*** Block opens ***

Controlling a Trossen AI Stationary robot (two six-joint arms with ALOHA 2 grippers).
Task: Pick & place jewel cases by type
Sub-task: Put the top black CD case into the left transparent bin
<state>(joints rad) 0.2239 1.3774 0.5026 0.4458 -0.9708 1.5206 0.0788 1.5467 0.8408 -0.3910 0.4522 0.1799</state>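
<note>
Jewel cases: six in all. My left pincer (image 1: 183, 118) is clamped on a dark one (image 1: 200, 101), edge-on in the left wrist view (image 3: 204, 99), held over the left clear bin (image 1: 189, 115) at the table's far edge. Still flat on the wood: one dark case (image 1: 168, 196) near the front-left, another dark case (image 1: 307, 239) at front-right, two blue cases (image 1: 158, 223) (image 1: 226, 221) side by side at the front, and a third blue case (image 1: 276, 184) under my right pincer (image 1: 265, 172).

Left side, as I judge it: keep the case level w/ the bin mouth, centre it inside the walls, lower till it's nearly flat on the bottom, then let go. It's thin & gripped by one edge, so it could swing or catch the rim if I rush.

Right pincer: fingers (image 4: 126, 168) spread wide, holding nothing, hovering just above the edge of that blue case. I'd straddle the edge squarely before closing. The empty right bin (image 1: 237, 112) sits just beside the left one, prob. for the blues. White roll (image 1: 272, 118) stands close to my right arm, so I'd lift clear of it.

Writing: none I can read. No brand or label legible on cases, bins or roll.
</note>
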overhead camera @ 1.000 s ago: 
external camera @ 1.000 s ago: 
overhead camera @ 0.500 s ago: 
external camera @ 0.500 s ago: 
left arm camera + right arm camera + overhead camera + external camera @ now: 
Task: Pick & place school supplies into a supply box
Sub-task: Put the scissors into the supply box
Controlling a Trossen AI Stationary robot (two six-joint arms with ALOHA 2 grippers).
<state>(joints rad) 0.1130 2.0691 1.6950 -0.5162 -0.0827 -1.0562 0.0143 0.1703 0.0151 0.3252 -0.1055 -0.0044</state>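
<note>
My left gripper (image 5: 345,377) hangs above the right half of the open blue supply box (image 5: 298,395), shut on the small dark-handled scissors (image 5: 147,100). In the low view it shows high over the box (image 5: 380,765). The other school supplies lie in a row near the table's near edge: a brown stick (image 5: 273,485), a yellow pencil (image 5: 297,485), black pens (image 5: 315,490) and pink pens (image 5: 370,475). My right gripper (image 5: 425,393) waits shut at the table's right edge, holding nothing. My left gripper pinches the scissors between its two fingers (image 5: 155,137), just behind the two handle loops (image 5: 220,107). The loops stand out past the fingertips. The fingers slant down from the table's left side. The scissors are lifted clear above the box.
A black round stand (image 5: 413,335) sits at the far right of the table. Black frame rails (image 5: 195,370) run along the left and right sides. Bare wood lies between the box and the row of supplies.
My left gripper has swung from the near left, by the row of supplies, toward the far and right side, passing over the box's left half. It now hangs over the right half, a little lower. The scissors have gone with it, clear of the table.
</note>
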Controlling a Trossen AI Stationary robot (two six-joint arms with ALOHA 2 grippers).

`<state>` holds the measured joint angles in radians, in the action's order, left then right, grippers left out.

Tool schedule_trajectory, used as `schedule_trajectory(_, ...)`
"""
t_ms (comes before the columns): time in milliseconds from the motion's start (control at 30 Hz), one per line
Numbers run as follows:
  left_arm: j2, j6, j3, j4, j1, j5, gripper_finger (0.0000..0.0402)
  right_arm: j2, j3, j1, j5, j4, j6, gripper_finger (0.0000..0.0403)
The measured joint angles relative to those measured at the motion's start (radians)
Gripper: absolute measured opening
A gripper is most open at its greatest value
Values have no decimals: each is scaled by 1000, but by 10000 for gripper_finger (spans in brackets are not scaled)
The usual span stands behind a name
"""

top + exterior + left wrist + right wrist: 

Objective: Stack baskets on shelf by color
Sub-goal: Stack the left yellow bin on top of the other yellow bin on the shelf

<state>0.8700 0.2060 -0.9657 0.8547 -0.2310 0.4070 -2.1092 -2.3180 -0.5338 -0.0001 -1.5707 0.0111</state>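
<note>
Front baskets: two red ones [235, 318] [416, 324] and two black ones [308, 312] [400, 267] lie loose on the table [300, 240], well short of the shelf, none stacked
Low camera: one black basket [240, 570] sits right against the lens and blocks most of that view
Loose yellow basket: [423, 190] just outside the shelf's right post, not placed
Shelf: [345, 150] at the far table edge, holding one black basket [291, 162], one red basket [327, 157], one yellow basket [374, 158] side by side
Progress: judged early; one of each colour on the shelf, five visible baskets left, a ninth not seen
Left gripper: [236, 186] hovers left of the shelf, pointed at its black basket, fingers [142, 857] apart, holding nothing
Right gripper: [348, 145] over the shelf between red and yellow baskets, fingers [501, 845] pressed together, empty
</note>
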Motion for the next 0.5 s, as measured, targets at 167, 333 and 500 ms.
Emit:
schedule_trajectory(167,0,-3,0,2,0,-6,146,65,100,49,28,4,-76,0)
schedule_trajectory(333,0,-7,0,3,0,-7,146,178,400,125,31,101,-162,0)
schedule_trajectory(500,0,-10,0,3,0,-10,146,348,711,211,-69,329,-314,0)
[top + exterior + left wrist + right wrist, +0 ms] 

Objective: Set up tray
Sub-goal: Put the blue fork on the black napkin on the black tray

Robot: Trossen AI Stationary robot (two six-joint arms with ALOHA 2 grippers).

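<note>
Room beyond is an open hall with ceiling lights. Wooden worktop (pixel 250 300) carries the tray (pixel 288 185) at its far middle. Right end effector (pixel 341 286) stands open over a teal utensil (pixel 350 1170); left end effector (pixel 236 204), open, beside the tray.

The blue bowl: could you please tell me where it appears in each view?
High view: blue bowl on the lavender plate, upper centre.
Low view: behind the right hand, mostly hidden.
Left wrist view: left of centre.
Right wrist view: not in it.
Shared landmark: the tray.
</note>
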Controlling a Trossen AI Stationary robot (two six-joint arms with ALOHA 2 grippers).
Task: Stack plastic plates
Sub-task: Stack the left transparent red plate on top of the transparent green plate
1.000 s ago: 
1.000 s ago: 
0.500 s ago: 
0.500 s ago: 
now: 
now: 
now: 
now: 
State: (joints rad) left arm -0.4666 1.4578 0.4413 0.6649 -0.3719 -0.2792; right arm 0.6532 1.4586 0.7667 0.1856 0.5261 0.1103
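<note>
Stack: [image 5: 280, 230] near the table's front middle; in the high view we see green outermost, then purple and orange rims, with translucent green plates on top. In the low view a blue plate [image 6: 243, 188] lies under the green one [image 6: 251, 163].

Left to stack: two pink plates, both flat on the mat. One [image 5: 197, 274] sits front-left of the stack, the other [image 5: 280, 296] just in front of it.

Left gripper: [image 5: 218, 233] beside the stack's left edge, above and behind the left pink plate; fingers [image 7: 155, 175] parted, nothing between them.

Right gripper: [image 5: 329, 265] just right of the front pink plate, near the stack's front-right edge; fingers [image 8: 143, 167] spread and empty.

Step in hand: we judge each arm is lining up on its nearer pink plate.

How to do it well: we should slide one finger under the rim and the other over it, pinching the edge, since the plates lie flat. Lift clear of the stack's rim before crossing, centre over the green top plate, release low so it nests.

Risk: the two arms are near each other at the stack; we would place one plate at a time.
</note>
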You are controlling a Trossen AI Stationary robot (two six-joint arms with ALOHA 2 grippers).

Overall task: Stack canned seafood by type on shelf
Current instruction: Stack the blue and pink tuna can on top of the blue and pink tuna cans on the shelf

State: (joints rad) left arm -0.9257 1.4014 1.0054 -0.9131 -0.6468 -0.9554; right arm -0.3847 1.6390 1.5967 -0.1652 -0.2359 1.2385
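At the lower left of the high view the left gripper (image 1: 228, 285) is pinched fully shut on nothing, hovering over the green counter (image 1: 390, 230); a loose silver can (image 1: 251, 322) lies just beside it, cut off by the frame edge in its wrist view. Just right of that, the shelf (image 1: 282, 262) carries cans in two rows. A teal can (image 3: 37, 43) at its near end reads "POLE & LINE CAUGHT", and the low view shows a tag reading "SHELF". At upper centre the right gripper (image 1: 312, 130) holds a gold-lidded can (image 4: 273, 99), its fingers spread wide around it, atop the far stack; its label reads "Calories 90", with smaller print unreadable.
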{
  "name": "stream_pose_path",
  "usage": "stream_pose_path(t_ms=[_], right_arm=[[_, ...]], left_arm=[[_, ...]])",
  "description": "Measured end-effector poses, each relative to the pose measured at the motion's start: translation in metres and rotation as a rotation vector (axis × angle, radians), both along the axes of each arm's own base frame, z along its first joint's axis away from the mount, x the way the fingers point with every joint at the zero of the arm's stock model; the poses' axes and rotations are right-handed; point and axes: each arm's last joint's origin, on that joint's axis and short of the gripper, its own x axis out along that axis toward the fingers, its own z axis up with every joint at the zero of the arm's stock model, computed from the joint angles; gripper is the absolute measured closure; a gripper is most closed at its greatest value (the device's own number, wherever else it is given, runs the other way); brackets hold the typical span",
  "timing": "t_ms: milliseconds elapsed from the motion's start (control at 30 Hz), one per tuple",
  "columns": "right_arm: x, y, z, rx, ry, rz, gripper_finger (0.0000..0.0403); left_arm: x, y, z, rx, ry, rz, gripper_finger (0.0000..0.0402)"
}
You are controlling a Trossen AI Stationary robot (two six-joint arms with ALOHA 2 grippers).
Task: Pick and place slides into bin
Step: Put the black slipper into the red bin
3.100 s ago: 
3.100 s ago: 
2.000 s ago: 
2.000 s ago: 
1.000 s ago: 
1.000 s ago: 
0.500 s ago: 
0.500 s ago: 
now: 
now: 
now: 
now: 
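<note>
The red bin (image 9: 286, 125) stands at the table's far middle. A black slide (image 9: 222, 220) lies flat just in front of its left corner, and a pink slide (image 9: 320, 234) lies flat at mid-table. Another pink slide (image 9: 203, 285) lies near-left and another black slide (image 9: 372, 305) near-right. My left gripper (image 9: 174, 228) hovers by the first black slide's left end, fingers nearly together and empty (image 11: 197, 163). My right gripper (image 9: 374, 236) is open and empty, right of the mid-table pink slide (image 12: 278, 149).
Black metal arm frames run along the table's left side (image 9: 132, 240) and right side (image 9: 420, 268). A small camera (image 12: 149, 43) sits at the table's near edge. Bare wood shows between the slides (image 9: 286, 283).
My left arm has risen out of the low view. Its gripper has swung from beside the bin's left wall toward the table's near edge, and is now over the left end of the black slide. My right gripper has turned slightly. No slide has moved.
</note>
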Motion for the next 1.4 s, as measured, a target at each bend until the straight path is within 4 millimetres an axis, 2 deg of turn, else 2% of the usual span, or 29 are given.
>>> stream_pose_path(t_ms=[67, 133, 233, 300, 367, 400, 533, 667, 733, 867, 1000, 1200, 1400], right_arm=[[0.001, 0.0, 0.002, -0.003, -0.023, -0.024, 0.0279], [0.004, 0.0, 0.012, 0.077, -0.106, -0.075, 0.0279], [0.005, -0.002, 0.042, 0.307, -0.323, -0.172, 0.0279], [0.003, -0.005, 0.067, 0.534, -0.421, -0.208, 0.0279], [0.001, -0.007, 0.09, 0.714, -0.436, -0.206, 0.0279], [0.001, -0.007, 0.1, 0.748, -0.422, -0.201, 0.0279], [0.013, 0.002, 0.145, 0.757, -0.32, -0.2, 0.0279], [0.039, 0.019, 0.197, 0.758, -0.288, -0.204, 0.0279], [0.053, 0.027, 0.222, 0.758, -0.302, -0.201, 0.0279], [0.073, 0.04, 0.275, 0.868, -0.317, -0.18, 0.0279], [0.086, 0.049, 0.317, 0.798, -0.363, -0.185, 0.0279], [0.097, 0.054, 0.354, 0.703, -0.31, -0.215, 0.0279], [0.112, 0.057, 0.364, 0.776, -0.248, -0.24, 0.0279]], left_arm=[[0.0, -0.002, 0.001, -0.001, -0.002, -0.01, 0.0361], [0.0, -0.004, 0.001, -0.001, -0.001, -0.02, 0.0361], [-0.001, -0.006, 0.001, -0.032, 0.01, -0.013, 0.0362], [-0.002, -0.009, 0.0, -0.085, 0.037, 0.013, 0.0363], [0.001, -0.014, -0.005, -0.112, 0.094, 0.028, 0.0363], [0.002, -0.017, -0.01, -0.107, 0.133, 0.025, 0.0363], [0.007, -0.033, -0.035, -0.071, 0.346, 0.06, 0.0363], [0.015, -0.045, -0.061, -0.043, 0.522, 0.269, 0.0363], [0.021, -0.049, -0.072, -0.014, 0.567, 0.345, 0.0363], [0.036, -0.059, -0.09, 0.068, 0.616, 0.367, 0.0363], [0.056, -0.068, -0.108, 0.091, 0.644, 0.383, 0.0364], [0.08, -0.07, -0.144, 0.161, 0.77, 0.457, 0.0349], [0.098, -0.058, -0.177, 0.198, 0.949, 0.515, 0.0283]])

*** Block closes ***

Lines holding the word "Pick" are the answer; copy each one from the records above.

Task: Pick & place jewel cases by type
Task: Pick & place school supplies into a supply box
Task: Pick and place slides into bin

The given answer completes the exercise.